The Europe EffectStill there are significant challenges for stocks, starting with U.S. politics.
The November presidential election and uncertainty about year-end expiration of tax cuts and economic stimulus aren't only keeping investors wary, but may be playing a role in the slowing of the economy as businesses defer hiring and spending plans.

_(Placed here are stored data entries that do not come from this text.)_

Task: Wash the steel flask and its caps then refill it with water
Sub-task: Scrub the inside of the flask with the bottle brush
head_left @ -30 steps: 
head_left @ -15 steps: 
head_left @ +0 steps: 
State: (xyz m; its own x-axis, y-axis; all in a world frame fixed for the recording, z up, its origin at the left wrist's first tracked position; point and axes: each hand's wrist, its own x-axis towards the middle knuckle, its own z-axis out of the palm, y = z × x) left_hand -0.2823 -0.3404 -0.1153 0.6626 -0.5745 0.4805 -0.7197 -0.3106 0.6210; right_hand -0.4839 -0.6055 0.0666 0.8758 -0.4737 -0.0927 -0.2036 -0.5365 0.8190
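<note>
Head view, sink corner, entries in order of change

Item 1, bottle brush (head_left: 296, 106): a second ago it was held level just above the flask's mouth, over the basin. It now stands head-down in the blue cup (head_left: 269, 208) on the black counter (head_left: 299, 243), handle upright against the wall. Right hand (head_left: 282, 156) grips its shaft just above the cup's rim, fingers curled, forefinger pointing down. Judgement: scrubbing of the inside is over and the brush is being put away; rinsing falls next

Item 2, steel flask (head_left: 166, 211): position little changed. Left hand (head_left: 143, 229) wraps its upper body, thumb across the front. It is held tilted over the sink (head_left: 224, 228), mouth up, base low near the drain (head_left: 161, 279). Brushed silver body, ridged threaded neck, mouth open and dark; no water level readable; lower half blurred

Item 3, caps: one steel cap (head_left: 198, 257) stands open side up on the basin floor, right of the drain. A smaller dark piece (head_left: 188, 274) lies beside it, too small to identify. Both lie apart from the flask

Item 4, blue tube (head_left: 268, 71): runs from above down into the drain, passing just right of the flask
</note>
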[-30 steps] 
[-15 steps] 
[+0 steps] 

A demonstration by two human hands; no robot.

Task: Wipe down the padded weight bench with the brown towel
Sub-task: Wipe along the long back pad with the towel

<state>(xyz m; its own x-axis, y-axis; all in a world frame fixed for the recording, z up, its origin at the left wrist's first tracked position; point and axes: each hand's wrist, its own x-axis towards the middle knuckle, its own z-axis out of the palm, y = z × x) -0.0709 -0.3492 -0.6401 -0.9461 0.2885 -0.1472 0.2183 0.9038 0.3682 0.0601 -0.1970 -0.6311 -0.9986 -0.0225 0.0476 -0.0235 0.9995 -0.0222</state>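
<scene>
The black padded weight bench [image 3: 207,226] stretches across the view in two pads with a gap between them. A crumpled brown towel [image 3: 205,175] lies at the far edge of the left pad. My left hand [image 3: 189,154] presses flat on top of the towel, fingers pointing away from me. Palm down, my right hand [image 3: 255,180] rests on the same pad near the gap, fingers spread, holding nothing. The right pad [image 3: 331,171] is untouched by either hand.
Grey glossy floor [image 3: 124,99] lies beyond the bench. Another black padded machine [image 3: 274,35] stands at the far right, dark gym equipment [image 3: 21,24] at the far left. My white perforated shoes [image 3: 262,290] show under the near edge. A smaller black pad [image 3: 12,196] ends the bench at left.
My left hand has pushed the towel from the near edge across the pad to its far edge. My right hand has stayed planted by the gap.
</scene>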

Others worry that analyst forecasts for 2013 earnings are too high, which would mean stock valuations based on those estimates aren't reliable. . . .
Then there is Europe. In recent weeks, concerns have been building about the ability of Spain to pay its debts. Given the size of the country's economy and the limited resources of European bailout facilities, worries have resurfaced about the ability of government officials to manage the crisis.
Last week, nerves were soothed as the head of the European Central Bank suggested it would take whatever steps needed to hold the euro zone together. But analysts say Europe's fate will continue to play a key role in determining whether stocks can hold on to their gains.
"If Europe is quiet and not on the front page," says Mr. Doll, "the market will creep higher.""
Stocks will perform well over the long run.
They may very well continue to appreciate during the short term, too.
But then again, the may not.
That's why I believe it's a foolish game to try to time the market or guess the short term direction of stock prices.
And this is especially true when short term political activity is peaking, as is the case today, both in the U.S. and Europe as well.
In the meantime, it's been a nice ~10% or so ride so far this year, and we have ample reason to remain hopeful that the rest of the year and beyond may show solid share price appreciation as well.
As always, long term I'm very optimistic and intend to stay in the game of owning a diversified group of solid earnings growing, cash generating, dividend increasing, well managed and competitively well positioned blue chip companies.